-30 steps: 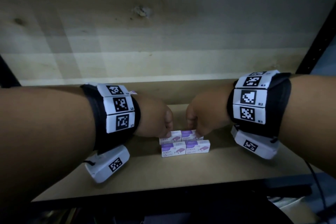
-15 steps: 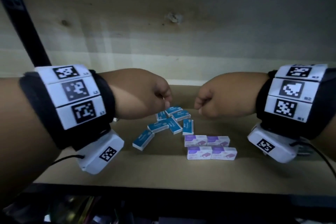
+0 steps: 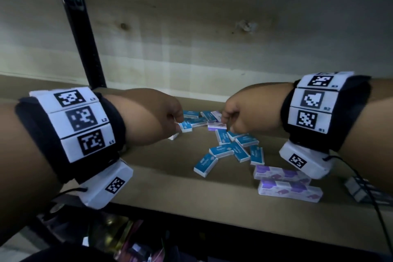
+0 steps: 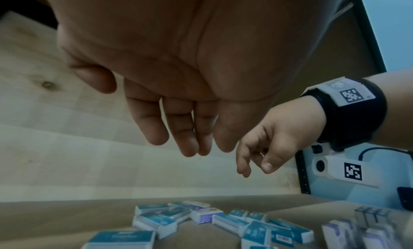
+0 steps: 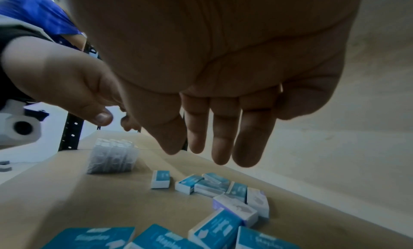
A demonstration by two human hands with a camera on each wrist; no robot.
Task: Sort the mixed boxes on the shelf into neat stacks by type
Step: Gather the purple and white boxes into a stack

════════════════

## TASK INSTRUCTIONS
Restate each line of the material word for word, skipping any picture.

## YOUR SOLUTION
-30 steps: 
-15 steps: 
+0 steps: 
+0 steps: 
+0 steps: 
A demonstration by two human hands with a camera on each wrist; no robot.
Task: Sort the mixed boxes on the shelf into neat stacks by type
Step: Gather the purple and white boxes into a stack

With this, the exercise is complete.